For the past 40 years I, Michael Art Moss, Ph.D., have been compiling thought pieces aka gedenkenexperimenten.  Many are gems of introspection, compact, compressed, and evocative.  Most arise from the depths of the unconscious, vary in intensity and focus, but all are thought provoking.

When I began writing, my unconscious was stirred up by anti-war activism, the evolution of consciousness, studies of Jung, Freud, Reich, Sullivan, Anna Freud, and other psychologists.  I was playing the music of Miles Davis, John Coltrane, the Chicago Blues, Otis Redding, James Brown, Albert Ayler, Eric Dolphy and demonstrating in the streets.  I had just started to compose and was stretching out from tunes to concept pieces.  Energy was everywhere, I was in love, working with my soon-to-be wife Judith Canner as she and her dancer colleagues choreographed new pieces.

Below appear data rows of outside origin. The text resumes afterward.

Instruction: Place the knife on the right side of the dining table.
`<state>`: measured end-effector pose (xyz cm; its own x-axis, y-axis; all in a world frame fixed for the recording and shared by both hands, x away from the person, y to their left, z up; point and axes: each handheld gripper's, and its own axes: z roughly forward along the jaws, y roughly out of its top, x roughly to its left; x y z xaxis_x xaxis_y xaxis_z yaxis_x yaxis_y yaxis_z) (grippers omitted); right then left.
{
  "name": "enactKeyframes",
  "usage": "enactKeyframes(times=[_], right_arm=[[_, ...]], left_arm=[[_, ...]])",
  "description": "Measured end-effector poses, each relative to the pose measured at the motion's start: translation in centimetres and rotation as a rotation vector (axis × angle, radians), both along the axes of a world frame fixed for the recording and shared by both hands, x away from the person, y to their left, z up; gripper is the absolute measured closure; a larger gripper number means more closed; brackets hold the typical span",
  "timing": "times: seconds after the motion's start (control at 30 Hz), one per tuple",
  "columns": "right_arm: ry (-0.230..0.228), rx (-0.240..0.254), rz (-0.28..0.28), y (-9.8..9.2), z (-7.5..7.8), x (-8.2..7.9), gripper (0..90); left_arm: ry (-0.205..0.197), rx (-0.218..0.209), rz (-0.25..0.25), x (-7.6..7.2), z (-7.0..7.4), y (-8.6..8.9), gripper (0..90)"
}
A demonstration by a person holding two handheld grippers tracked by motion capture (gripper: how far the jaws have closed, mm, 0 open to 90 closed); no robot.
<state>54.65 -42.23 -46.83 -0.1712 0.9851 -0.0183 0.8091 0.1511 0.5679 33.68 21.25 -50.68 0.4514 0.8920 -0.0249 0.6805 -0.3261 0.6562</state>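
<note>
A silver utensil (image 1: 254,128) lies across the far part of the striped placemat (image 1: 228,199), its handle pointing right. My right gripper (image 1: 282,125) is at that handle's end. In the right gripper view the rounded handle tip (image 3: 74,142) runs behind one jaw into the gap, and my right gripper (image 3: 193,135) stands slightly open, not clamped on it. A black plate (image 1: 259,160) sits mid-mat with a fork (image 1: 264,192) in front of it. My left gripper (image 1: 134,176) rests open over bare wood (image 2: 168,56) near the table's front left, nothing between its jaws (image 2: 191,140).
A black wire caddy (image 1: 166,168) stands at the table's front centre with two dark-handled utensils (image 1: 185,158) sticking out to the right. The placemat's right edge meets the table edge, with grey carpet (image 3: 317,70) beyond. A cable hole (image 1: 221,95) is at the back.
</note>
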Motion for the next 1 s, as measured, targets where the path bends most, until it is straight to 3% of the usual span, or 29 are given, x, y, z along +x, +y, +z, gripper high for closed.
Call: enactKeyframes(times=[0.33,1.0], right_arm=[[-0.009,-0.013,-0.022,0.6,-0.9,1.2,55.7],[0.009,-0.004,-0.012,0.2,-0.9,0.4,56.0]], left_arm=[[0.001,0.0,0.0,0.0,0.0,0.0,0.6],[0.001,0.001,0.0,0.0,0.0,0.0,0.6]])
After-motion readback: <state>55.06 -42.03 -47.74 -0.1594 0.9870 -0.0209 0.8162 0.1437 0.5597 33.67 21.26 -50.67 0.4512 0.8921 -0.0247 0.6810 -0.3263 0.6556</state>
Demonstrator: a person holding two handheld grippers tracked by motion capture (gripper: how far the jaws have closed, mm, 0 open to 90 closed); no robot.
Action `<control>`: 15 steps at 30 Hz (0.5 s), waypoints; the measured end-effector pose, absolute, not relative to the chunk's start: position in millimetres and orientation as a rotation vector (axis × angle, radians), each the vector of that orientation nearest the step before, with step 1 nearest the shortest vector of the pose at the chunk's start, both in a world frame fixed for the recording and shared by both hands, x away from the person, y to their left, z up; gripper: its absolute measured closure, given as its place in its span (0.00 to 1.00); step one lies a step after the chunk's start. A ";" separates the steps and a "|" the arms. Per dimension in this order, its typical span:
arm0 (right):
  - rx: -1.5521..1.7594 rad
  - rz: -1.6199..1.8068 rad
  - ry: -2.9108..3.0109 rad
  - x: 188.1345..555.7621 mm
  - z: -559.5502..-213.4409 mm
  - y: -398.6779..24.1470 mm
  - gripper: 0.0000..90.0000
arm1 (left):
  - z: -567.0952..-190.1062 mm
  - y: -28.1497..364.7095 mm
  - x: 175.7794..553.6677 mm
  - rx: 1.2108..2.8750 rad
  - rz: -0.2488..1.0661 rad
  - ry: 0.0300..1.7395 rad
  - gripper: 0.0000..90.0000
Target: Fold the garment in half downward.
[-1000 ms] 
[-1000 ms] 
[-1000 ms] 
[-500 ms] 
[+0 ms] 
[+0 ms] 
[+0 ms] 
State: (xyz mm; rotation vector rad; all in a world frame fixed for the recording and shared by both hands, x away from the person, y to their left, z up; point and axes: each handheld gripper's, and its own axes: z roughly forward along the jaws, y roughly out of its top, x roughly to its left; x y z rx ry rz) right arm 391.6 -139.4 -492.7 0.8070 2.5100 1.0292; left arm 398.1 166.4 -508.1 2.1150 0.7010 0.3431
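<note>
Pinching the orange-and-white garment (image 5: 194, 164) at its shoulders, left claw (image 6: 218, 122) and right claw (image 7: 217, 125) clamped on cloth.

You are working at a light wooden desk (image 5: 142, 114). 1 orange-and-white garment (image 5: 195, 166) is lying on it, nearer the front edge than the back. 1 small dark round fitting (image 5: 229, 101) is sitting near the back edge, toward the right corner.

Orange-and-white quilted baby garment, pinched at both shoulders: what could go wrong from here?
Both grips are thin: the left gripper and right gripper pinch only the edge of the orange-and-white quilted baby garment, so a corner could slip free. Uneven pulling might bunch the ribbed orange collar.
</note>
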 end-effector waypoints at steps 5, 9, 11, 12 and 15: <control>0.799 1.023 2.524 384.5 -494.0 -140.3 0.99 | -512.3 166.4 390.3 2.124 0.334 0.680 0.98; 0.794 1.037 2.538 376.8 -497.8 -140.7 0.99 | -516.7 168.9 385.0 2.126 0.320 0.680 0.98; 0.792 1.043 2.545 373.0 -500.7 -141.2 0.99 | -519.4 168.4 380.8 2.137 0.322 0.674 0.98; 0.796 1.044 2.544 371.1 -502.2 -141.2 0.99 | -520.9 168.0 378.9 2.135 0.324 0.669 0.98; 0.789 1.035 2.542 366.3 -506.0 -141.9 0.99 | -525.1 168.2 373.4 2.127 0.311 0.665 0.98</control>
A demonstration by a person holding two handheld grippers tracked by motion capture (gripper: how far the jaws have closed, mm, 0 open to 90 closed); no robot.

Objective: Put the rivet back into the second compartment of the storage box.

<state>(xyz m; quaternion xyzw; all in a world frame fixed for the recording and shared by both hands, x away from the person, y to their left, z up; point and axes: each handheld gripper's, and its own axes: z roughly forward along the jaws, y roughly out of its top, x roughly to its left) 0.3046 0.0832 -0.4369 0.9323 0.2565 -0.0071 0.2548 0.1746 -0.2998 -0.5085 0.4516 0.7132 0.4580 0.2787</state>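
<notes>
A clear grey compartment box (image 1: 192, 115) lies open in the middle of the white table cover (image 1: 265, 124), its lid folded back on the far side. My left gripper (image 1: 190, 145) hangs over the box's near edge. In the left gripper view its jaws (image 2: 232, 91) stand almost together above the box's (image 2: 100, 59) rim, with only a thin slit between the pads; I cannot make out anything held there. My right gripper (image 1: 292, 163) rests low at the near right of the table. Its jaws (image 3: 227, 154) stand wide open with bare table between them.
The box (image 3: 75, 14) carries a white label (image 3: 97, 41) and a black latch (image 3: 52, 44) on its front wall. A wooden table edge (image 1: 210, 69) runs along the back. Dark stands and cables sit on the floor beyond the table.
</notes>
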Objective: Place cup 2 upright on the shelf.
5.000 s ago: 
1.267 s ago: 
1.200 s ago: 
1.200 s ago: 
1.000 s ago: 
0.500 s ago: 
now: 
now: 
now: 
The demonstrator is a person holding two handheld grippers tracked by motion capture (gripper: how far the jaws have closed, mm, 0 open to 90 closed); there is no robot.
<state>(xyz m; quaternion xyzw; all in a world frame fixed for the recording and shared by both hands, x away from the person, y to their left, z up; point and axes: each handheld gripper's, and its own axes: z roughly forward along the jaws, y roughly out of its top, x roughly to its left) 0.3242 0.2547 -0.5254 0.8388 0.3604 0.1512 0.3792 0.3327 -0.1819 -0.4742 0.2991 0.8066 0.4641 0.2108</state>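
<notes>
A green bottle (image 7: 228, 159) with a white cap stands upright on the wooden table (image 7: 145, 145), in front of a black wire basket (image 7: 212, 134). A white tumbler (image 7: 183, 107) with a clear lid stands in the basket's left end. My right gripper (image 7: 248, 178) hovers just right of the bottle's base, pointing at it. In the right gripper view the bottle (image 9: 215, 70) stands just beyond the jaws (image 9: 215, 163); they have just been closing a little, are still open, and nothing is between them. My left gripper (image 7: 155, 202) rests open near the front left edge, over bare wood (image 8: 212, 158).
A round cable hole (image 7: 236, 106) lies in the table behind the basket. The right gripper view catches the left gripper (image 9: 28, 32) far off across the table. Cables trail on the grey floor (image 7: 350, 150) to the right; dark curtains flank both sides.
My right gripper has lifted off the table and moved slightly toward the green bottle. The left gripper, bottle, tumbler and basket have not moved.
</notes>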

But I always had my own voice.  I’d been improvising since age 9. My father, H. Baron Moss, a graduate of Eastman School of Music, and a product of Julliard in NYC, was a prodigy with enormous wit, talent, intelligence, and energy.  He brought me along through an often tempestuous and stormy relationship into my own, always encouraging me to find my own voice–but only after learning the fundamentals.  His belief in me filtered down to my choice of reading and eventually to my desire to both compose and to write down my thoughts.

It is my strong belief that you define yourself by writing down your ideas.  This follows from Apollinaire, cubists, poets, physicists and other scientists, and artists.  My written work is often difficult to read, often self-referential, and occasionally rewarding for those who undertake it.